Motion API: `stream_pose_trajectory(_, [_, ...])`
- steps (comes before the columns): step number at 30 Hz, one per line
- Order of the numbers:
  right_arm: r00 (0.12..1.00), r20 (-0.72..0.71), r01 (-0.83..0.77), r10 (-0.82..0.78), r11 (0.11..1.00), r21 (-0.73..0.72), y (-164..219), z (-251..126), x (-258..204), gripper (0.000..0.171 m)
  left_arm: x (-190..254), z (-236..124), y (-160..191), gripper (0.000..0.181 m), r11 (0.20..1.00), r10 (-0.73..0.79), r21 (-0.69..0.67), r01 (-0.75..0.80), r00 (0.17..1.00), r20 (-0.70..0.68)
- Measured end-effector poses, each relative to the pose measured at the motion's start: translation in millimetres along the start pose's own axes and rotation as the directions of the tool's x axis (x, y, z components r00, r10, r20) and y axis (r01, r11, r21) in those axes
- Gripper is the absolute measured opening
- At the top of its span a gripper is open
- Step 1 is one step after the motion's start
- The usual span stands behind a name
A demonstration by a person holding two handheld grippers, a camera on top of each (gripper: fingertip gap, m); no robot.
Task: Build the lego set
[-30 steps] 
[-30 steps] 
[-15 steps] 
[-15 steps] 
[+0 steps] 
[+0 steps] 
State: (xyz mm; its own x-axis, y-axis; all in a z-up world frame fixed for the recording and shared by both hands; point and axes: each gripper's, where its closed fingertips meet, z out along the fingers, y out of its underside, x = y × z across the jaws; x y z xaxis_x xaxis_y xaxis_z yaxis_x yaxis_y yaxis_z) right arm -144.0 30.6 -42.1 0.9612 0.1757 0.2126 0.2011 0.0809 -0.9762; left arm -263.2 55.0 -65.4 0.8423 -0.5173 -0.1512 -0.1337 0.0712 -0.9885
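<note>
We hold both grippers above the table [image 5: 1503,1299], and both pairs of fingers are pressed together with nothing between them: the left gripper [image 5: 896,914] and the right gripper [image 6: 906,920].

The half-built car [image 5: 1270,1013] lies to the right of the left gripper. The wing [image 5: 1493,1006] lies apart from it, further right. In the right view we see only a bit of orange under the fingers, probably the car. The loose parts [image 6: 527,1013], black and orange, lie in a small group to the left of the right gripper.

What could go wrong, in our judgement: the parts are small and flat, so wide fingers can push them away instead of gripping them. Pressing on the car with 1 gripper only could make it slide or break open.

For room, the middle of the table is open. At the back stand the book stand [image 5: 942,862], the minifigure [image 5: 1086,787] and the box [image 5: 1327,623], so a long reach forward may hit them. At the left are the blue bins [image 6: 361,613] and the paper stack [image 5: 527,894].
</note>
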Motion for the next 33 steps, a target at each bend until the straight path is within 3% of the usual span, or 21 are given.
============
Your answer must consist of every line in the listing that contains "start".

- Measured end-effector poses, each relative to the pose measured at the motion's start: translation in millimetres along the start pose's own axes and rotation as the directions of the tool's x axis (x, y, z components r00, r10, r20) and y axis (r01, r11, r21) in those axes
- Step 1 is one step after the motion's start

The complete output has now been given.